*Task to carry out*.
Go through the material and return every line that contains the string "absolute".

*Dataset excerpt*.
+ + + + +
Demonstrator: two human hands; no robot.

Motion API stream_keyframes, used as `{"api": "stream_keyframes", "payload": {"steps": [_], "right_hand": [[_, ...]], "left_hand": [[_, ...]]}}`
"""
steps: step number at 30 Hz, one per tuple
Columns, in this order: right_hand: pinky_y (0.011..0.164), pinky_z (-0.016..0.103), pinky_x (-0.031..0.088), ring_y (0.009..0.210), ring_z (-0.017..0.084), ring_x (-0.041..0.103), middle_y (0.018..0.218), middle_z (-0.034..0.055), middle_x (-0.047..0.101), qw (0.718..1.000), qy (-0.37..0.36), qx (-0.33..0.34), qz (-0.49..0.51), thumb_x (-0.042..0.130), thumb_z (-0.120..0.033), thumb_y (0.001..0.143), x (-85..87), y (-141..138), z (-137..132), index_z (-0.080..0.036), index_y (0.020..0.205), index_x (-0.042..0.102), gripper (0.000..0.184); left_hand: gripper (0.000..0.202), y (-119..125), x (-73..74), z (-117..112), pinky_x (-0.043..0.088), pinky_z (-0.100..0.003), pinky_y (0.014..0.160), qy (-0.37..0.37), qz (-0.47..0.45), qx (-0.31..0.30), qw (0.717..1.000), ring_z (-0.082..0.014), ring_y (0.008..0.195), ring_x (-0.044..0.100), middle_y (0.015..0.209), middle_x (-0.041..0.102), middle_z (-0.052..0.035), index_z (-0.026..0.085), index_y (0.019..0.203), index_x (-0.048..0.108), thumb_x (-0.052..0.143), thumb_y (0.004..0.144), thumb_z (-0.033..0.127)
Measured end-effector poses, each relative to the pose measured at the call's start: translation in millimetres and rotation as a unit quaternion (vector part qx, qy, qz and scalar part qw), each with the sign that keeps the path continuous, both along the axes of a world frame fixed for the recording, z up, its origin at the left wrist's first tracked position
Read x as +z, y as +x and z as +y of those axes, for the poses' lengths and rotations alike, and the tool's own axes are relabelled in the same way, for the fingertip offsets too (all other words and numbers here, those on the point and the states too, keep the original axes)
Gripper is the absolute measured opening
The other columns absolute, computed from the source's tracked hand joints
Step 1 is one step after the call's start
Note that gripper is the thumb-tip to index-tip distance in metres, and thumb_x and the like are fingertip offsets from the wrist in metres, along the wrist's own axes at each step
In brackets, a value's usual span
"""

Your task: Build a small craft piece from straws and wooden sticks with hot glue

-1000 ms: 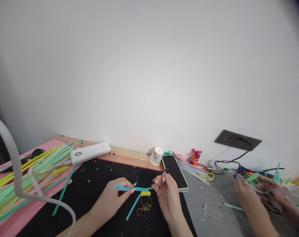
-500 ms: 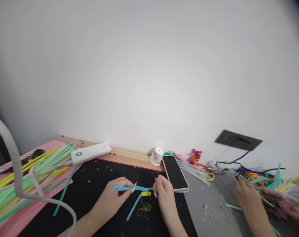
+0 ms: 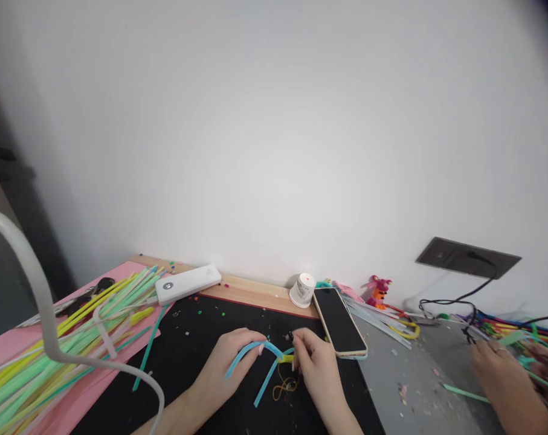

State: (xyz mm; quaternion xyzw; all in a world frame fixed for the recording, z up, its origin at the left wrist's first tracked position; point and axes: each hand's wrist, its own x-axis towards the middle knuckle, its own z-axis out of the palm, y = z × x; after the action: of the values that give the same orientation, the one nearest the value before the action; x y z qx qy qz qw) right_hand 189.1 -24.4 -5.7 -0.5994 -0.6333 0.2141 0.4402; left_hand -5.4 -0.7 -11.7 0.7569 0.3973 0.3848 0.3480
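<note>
Left hand (image 3: 226, 362): thumb and index pinched on a blue strip (image 3: 274, 348), free tail draped back over the fingers. Grip sits partway along, not at the tip; likely steadies the joined end, since fuzzy stock this soft would swing.

Right hand (image 3: 316, 365): fingertips narrow, right at the strip's far end and a yellow piece (image 3: 286, 359). Can't tell which it pinches, or whether it's only touching.

Blue strip is just above the black surface (image 3: 178, 362), nearer its front edge than its rear, between both hands. Its second leg angles down toward the front edge. Thin yellow loop (image 3: 284, 388) lies just beside that leg.

Loose strips (image 3: 96, 338) fan over a pink sheet (image 3: 24, 341) along the left edge, probably so stock stays reachable without crowding the hands. Phone (image 3: 341, 323) lies by the rear right corner; cup (image 3: 303, 290) stands upside down at the rear edge, likely parked out of the way.
</note>
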Motion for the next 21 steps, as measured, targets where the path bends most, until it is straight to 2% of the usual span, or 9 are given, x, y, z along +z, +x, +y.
{"api": "stream_keyframes", "payload": {"steps": [3, 5, 8, 11, 13, 15, 17, 21], "right_hand": [[0.068, 0.029, 0.050, 0.075, 0.022, 0.066, 0.088, 0.0075, 0.071, 0.999, 0.044, 0.004, 0.021, 0.046, -0.021, 0.085, 1.5, 3, 0, -0.020, 0.104, 0.066, 0.027], [0.078, 0.031, 0.050, 0.090, 0.023, 0.064, 0.104, 0.0090, 0.068, 0.998, 0.065, 0.012, 0.020, 0.046, -0.020, 0.085, 4.0, 3, 0, -0.022, 0.103, 0.067, 0.028], [0.085, 0.033, 0.048, 0.102, 0.025, 0.061, 0.110, 0.0098, 0.066, 0.996, 0.080, 0.024, 0.010, 0.049, -0.021, 0.084, 6.3, 0, -1, -0.022, 0.091, 0.072, 0.024], [0.071, 0.030, 0.051, 0.087, 0.025, 0.065, 0.095, 0.0109, 0.070, 0.998, 0.053, 0.016, 0.027, 0.052, -0.023, 0.082, 3.7, -2, -1, -0.019, 0.082, 0.071, 0.019], [0.060, 0.028, 0.049, 0.068, 0.021, 0.064, 0.079, 0.0087, 0.070, 0.997, 0.022, 0.008, 0.075, 0.054, -0.026, 0.081, 0.3, -3, 0, -0.018, 0.085, 0.068, 0.017], [0.053, 0.025, 0.046, 0.054, 0.016, 0.058, 0.072, 0.0058, 0.069, 0.990, -0.005, 0.012, 0.139, 0.054, -0.029, 0.082, -2.5, -2, 1, -0.017, 0.092, 0.063, 0.018], [0.047, 0.022, 0.041, 0.047, 0.012, 0.052, 0.069, 0.0036, 0.066, 0.980, -0.022, 0.024, 0.197, 0.053, -0.030, 0.082, -3.0, -2, 2, -0.016, 0.097, 0.059, 0.021], [0.043, 0.019, 0.035, 0.044, 0.009, 0.045, 0.061, -0.0001, 0.061, 0.966, -0.036, 0.043, 0.252, 0.051, -0.033, 0.083, 0.8, -4, 4, -0.014, 0.096, 0.056, 0.023]], "left_hand": [[0.031, -1, -6.0, 0, 0.047, -0.021, 0.058, 0.001, -0.010, 0.001, 1.000, -0.0140, 0.060, 0.060, 0.081, 0.067, -0.0030, 0.022, 0.100, 0.067, 0.042, 0.089, 0.036], [0.032, -1, -8.9, 2, 0.047, -0.021, 0.058, 0.006, -0.017, -0.007, 1.000, -0.0132, 0.058, 0.059, 0.075, 0.064, -0.0019, 0.022, 0.100, 0.067, 0.041, 0.090, 0.036], [0.032, -1, -11.4, 3, 0.047, -0.022, 0.061, 0.020, -0.022, -0.007, 1.000, -0.0135, 0.059, 0.059, 0.071, 0.062, -0.0010, 0.022, 0.101, 0.067, 0.041, 0.090, 0.036], [0.032, 0, -12.2, 4, 0.048, -0.022, 0.062, 0.021, -0.020, -0.005, 1.000, -0.0142, 0.061, 0.059, 0.071, 0.063, -0.0016, 0.022, 0.100, 0.067, 0.042, 0.089, 0.037], [0.030, 1, -11.1, 4, 0.047, -0.021, 0.059, 0.007, -0.023, -0.009, 1.000, -0.0141, 0.062, 0.058, 0.076, 0.064, -0.0026, 0.021, 0.100, 0.066, 0.043, 0.088, 0.036], [0.028, 2, -8.5, 4, 0.045, -0.020, 0.054, -0.024, -0.029, -0.010, 0.999, -0.0132, 0.058, 0.056, 0.075, 0.064, -0.0024, 0.019, 0.099, 0.064, 0.043, 0.088, 0.034], [0.024, 4, -5.1, 4, 0.042, -0.019, 0.052, -0.046, -0.026, -0.004, 0.999, -0.0121, 0.055, 0.053, 0.070, 0.061, -0.0006, 0.017, 0.098, 0.060, 0.042, 0.087, 0.029], [0.020, 4, -1.2, 2, 0.037, -0.019, 0.052, -0.030, 0.029, 0.008, 0.999, -0.0119, 0.053, 0.049, 0.062, 0.056, 0.0027, 0.018, 0.098, 0.056, 0.041, 0.085, 0.019]]}}
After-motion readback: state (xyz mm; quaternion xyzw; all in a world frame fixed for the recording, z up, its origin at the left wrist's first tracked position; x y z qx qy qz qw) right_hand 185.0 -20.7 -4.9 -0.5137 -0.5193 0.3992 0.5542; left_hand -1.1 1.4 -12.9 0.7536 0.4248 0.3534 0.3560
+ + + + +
*Task response*.
Gripper is the absolute measured opening
The other columns absolute, computed from the source's tracked hand joints

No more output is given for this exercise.